About this task:
Search the listing for the word "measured" and say how many lines have it, nothing besides.

Collected material:
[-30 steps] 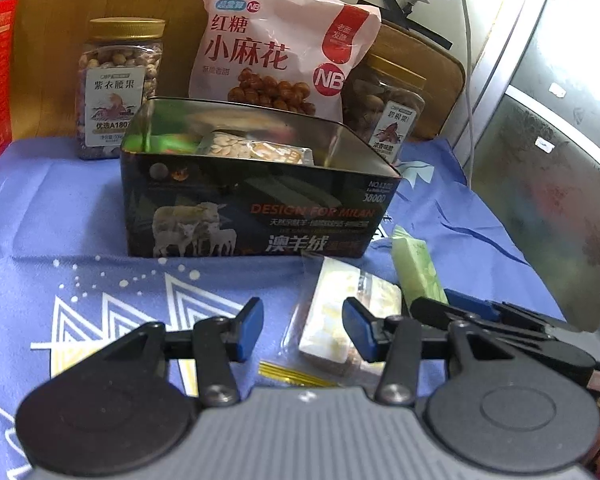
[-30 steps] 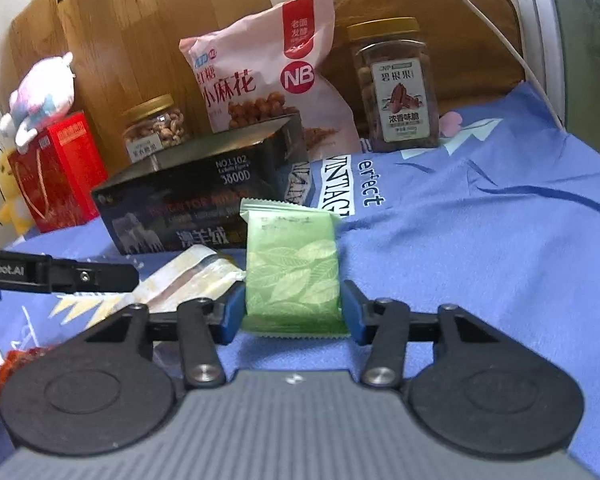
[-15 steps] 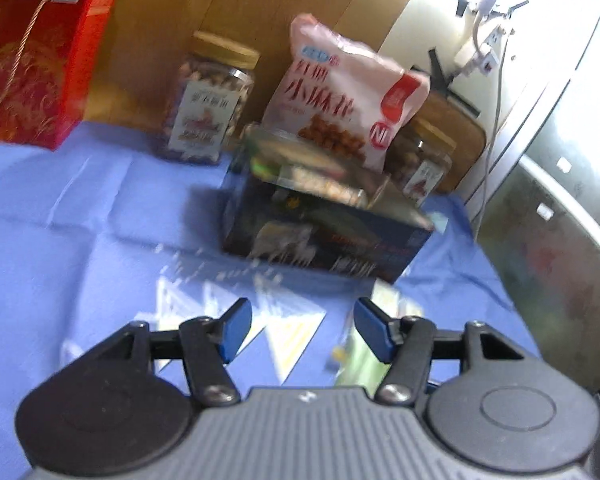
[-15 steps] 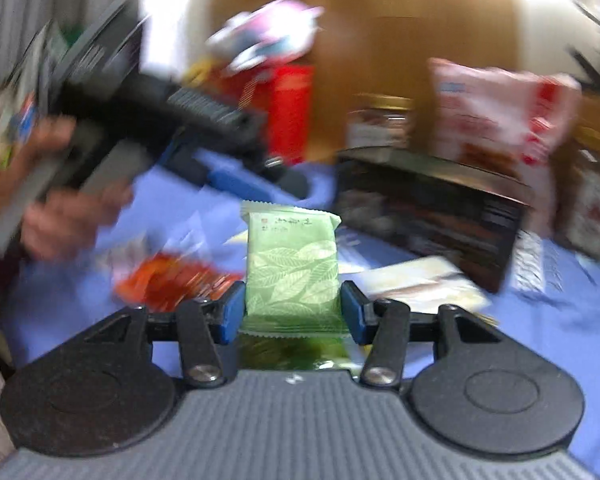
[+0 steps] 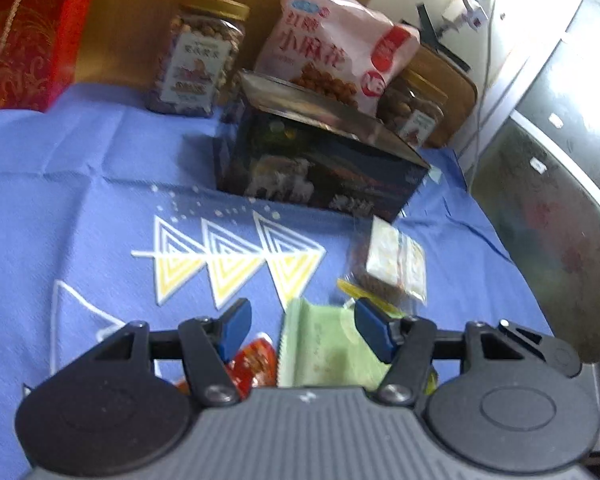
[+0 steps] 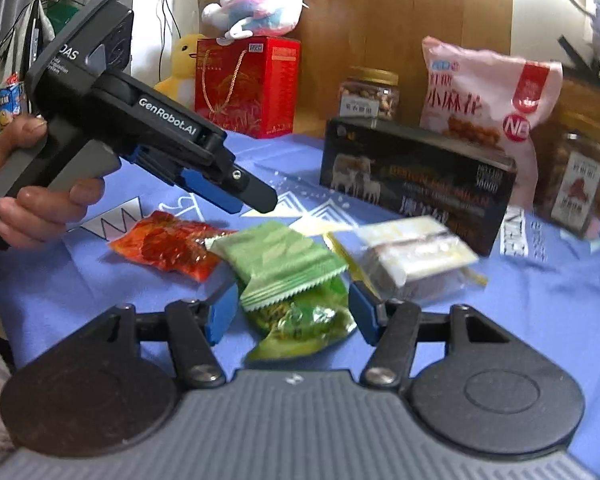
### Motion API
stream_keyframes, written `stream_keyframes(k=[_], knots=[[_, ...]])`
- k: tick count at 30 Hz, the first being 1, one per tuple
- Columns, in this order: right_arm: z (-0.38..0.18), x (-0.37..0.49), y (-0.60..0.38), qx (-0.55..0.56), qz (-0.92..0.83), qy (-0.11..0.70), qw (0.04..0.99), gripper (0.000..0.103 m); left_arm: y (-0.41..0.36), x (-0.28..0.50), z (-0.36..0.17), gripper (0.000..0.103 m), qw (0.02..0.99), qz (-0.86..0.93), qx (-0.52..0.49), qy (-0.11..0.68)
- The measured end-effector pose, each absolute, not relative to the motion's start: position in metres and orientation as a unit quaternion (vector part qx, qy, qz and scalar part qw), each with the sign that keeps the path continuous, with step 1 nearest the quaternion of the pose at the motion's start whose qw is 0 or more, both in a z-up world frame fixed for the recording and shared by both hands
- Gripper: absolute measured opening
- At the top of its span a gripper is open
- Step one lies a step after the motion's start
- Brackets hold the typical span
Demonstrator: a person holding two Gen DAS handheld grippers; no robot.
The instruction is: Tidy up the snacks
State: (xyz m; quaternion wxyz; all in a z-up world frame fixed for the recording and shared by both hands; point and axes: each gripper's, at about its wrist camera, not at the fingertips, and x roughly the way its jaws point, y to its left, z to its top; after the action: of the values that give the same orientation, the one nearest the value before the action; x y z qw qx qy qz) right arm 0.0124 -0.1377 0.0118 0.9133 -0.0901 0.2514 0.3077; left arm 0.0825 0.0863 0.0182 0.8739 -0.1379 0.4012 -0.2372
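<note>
A pale green snack packet (image 6: 278, 262) lies on a shiny green packet (image 6: 300, 328) on the blue cloth, between the fingers of my right gripper (image 6: 290, 312), which is open and apart from it. It also shows in the left wrist view (image 5: 324, 344). My left gripper (image 5: 302, 326) is open above the pile; in the right wrist view its body (image 6: 148, 132) hangs over a red packet (image 6: 164, 246). A clear pack of white and brown bars (image 6: 414, 256) lies to the right. The dark open tin (image 5: 320, 164) stands behind.
Behind the tin stand a pink snack bag (image 5: 336, 48), two nut jars (image 5: 198, 52) (image 6: 576, 176), and a red gift box (image 6: 246, 86) with plush toys (image 6: 256, 10) on it. A wooden board backs the table. A grey cabinet (image 5: 560, 208) is at the right.
My right gripper swung left with the pale green packet, opened and let it go onto the pile. My left gripper pulled back from the tin and now hovers over the loose packets.
</note>
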Motion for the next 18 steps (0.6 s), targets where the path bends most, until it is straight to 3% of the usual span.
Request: stream_keyframes(k=[3,7,10,18], knots=[[0.010,0.013,-0.133,-0.095,0.308,0.249,0.913,0.062,0.079,0.080,0.013,0.058,0.867,-0.251,-0.128,0.411],[0.009,0.018,-0.126,-0.095,0.310,0.251,0.912,0.041,0.075,0.077,0.008,0.057,0.856,-0.279,-0.134,0.415],[0.009,0.023,-0.120,-0.097,0.308,0.252,0.912,0.031,0.073,0.077,0.007,0.051,0.843,-0.300,-0.152,0.419],[0.021,0.026,-0.123,-0.069,0.311,0.230,0.920,0.031,0.073,0.072,0.028,0.050,0.861,-0.293,-0.152,0.388]])
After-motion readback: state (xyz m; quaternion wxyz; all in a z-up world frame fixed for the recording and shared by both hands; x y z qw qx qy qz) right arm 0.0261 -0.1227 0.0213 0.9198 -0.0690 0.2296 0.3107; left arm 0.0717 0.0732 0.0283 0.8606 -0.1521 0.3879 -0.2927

Worked solution:
2